Would you return the entries below word for word?

= Beginning of Section =

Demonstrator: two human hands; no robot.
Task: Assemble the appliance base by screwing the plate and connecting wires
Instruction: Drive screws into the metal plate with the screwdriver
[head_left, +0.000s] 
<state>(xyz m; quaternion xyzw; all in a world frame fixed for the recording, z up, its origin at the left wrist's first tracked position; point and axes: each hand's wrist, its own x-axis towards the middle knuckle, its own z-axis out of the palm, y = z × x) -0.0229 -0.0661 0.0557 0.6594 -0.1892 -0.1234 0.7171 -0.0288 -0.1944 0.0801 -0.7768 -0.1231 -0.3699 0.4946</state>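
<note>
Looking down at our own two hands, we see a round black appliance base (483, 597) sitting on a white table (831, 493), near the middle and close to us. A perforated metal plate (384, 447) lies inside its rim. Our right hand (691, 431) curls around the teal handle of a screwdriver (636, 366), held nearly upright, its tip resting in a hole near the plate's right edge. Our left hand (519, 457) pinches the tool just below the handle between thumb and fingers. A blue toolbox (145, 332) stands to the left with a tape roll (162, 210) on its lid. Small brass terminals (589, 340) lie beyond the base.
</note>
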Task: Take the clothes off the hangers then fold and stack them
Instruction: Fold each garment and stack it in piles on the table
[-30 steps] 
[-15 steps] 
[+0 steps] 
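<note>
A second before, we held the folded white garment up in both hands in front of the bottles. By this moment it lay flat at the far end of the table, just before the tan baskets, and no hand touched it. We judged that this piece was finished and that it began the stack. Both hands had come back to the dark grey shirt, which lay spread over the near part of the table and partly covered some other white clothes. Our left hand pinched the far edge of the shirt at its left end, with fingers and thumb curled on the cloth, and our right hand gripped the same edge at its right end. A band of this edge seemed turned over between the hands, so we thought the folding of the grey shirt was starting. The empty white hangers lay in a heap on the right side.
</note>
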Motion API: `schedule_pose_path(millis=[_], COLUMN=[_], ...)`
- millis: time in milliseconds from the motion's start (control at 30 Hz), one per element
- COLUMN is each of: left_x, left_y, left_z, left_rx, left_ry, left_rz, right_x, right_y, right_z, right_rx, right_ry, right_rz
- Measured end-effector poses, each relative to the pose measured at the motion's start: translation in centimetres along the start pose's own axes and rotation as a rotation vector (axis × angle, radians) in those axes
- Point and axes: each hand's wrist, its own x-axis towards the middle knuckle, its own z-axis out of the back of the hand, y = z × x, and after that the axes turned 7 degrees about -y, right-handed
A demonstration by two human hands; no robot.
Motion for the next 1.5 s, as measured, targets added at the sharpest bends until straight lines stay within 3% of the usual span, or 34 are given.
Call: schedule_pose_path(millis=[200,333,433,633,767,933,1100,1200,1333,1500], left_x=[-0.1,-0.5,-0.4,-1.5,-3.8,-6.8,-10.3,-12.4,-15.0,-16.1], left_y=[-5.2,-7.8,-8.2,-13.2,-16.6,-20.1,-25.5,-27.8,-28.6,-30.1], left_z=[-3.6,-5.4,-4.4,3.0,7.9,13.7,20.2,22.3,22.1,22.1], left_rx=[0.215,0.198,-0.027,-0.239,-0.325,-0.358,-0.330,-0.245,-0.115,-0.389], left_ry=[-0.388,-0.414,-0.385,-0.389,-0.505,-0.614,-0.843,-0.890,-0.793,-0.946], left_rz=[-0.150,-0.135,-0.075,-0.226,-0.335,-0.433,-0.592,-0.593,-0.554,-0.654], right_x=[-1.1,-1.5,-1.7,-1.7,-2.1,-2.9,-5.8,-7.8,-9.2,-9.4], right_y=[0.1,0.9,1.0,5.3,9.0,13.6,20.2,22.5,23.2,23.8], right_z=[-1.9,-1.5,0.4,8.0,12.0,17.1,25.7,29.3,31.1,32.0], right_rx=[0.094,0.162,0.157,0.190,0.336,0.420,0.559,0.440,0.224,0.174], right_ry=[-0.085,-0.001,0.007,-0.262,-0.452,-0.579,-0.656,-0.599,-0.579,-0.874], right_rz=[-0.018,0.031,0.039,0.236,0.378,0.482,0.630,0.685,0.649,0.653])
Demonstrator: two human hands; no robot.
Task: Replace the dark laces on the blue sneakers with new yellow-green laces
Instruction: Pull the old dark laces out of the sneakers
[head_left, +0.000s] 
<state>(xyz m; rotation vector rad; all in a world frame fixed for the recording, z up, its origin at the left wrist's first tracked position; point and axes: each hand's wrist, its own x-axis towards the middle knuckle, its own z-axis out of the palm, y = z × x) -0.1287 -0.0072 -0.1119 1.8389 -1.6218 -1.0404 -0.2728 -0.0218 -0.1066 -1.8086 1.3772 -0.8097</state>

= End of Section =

§ Exercise solution
Demonstrator: two human hands; no robot.
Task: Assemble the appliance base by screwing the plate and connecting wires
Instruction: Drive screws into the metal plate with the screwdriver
[head_left, +0.000s] 
<state>(xyz m; quaternion xyzw; all in a world frame fixed for the recording, z up, its origin at the left wrist's first tracked position; point and axes: each hand's wrist, its own x-axis towards the middle knuckle, its own z-axis out of the palm, y = z × x) -0.0229 -0.0661 0.0557 0.6594 -0.1892 -0.1234 0.7171 -0.0288 -0.1944 0.0801 -0.7768 -0.1231 -0.3699 0.4946</state>
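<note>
Looking down at our own two hands, we see a round black appliance base (483, 597) sitting on a white table (831, 493), near the middle and close to us. A perforated metal plate (384, 447) lies inside its rim. Our right hand (691, 431) curls around the teal handle of a screwdriver (636, 366), held nearly upright, its tip resting in a hole near the plate's right edge. Our left hand (519, 457) pinches the tool just below the handle between thumb and fingers. A blue toolbox (145, 332) stands to the left with a tape roll (162, 210) on its lid. Small brass terminals (589, 340) lie beyond the base.
</note>
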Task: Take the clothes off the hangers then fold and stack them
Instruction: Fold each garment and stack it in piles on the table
[-30 steps] 
[-15 steps] 
[+0 steps] 
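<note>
A second before, we held the folded white garment up in both hands in front of the bottles. By this moment it lay flat at the far end of the table, just before the tan baskets, and no hand touched it. We judged that this piece was finished and that it began the stack. Both hands had come back to the dark grey shirt, which lay spread over the near part of the table and partly covered some other white clothes. Our left hand pinched the far edge of the shirt at its left end, with fingers and thumb curled on the cloth, and our right hand gripped the same edge at its right end. A band of this edge seemed turned over between the hands, so we thought the folding of the grey shirt was starting. The empty white hangers lay in a heap on the right side.
</note>
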Motion API: `schedule_pose_path(millis=[_], COLUMN=[_], ...)`
- millis: time in milliseconds from the motion's start (control at 30 Hz), one per element
- COLUMN is each of: left_x, left_y, left_z, left_rx, left_ry, left_rz, right_x, right_y, right_z, right_rx, right_ry, right_rz
- Measured end-effector poses, each relative to the pose measured at the motion's start: translation in centimetres along the start pose's own axes and rotation as a rotation vector (axis × angle, radians) in those axes
- Point and axes: each hand's wrist, its own x-axis towards the middle knuckle, its own z-axis out of the back of the hand, y = z × x, and after that the axes turned 7 degrees about -y, right-handed
A demonstration by two human hands; no robot.
Motion for the next 1.5 s, as measured, targets added at the sharpest bends until straight lines stay within 3% of the usual span, or 34 are given.
Call: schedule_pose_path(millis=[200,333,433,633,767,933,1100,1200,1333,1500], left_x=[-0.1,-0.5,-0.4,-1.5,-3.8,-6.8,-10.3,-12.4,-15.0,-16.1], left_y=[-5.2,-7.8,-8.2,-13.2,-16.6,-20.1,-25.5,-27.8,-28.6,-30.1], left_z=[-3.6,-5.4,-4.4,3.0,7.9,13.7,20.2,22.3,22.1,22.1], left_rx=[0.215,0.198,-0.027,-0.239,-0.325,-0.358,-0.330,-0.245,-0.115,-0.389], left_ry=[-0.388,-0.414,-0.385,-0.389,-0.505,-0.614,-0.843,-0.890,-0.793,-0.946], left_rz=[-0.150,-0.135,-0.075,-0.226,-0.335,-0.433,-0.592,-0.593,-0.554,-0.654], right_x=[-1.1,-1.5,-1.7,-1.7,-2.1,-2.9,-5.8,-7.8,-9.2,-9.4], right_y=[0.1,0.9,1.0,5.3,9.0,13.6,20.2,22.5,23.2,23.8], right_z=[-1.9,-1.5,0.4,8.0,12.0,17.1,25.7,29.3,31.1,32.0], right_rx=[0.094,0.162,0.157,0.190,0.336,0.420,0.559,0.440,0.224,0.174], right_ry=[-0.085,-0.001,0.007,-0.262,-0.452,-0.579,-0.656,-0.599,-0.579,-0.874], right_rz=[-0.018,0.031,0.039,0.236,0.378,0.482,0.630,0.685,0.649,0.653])
Demonstrator: two human hands; no robot.
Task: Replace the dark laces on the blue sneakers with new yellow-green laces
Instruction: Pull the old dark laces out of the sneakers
[head_left, +0.000s] 
<state>(xyz m; rotation vector rad; all in a world frame fixed for the recording, z up, its origin at the left wrist's first tracked position; point and axes: each hand's wrist, its own x-axis towards the middle knuckle, its own z-axis out of the palm, y = z × x) -0.1287 -0.0072 -0.1119 1.8389 -1.6218 -1.0404 -0.2728 -0.0218 -0.1066 -1.8086 1.3772 -0.8097</state>

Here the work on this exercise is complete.